Computes semi-interquantile range to flag suspicious outliers

Usage

semiIQR(data, var, output, x = 3, pc = FALSE, pcvar = NULL, boot = FALSE)

Arguments

data

Dataframe to check for outliers

var

Environmental parameter considered in flagging suspicious outliers

output

Either clean: for dataframe with no suspicious outliers or outlier: to retrun dataframe with only outliers

x

A constant to create a fence or boundary to detect outliers.

pc

Whether principal component analysis will be computed. Default FALSE

pcvar

Principal component analysis to e used for outlier detection after PCA. Default PC1

boot

Whether bootstrapping will be computed. Default FALSE

Value

Dataframe with or with no outliers.

Details

SemiInterquantile Ranges introduced adjusts for whiskers on either side to flag suspicious outliers [Q1 – 3(Q2 (median) − Q1); Q3 + 3(Q3 − Q2)] ((Kimber 1990)). However, SIQR introduced the same constant values for bounding fences for the lower and upper quartiles (Rousseeuw & Hubert 2011), which leads to outlier swamping and masking.

References

Kimber AC. 1990. Exploratory Data Analysis for Possibly Censored Data From Skewed Distributions. Page Source: Journal of the Royal Statistical Society. Series C (Applied Statistics).

Examples


if (FALSE) { # \dontrun{

data("efidata")

gbd <- check_names(data = efidata, colsp='scientificName', pct=90, merge=TRUE)

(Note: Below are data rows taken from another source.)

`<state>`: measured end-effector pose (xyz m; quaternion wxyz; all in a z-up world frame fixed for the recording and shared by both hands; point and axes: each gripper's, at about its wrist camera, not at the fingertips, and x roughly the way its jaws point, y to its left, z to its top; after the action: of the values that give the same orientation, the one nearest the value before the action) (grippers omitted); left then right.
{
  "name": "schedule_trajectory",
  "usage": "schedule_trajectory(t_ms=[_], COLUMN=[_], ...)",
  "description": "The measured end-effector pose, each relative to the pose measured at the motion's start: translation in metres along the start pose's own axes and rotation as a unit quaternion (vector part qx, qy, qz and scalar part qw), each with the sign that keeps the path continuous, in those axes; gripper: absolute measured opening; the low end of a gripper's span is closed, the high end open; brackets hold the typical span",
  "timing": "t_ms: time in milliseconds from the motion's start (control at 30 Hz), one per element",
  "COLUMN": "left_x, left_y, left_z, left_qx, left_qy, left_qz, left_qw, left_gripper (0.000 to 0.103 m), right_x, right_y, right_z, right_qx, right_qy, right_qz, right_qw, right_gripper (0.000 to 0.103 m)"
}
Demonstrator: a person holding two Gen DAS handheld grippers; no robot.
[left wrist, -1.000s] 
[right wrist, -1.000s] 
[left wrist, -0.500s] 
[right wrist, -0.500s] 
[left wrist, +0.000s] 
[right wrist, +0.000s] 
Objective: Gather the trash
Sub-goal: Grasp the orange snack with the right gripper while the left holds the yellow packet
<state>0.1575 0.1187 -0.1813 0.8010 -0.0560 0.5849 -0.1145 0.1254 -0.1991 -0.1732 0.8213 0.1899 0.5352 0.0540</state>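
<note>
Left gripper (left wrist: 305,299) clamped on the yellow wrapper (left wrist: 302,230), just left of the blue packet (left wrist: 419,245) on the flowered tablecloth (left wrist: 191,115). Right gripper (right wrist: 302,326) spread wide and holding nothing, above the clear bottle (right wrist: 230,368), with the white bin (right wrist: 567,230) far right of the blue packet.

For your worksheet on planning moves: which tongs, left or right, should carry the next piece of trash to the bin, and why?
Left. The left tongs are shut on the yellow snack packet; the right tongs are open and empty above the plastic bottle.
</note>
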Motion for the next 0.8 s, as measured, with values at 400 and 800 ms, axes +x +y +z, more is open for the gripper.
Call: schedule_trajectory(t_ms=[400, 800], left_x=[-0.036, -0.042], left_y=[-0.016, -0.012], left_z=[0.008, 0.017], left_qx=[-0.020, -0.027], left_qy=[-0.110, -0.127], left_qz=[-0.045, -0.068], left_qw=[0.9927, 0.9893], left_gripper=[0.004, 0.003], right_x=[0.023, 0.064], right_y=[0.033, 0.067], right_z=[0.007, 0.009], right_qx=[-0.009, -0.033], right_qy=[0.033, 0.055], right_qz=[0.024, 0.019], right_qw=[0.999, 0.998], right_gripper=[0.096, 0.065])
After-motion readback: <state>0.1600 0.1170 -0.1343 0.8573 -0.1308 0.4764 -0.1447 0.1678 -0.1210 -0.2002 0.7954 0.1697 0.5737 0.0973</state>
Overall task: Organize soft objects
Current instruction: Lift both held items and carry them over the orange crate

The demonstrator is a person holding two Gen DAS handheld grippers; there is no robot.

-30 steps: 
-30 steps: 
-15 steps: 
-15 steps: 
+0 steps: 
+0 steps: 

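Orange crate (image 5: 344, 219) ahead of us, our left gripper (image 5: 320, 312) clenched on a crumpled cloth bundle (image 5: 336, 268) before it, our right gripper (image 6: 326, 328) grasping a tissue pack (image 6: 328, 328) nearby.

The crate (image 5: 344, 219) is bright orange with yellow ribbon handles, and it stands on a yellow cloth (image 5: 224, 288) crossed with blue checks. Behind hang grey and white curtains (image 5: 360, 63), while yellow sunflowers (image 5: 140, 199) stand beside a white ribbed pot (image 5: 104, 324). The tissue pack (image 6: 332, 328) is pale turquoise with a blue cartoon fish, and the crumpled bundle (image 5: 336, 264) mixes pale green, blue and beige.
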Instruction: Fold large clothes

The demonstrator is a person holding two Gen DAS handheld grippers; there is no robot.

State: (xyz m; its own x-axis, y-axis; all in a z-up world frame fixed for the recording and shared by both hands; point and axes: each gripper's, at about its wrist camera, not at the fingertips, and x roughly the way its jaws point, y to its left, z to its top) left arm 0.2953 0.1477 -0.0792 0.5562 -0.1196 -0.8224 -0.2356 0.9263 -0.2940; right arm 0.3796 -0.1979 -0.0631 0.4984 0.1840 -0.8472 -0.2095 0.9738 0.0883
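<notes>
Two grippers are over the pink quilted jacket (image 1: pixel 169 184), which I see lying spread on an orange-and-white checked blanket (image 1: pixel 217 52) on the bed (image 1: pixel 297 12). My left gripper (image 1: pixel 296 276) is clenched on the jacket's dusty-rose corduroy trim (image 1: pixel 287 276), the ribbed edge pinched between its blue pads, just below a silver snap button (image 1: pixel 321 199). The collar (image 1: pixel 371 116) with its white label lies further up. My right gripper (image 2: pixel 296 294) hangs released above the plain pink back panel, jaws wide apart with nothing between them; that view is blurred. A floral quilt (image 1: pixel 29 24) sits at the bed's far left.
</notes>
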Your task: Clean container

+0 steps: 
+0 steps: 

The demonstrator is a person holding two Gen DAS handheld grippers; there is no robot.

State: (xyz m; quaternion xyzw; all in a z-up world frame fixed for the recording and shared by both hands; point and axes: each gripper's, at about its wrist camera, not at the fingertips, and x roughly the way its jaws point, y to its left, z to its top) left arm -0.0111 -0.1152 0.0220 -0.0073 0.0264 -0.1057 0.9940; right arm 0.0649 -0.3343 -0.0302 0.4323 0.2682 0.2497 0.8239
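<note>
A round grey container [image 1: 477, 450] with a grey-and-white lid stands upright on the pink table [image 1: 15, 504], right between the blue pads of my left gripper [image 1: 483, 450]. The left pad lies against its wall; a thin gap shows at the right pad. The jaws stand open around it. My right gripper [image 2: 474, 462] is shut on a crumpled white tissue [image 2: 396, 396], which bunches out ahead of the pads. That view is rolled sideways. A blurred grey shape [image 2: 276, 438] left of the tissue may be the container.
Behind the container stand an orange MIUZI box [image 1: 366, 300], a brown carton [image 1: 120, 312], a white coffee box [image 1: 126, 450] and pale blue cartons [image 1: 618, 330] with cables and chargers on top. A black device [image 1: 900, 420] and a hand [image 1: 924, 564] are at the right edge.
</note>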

danube <- system.file('extdata/danube.shp.zip', package='specleanr')

db <- sf::st_read(danube, quiet=TRUE)

wcd <- terra::rast(system.file('extdata/worldclim.tiff', package='specleanr'))

refdata <- pred_extract(data = gbd, raster= wcd , lat = 'decimalLatitude', lon= 'decimalLongitude',
                          colsp = 'speciescheck',
                          bbox = db,
                          minpts = 10)

 semiout <- semiIQR(data = refdata[['Salmo trutta']], var = 'bio6', output='outlier')

} # }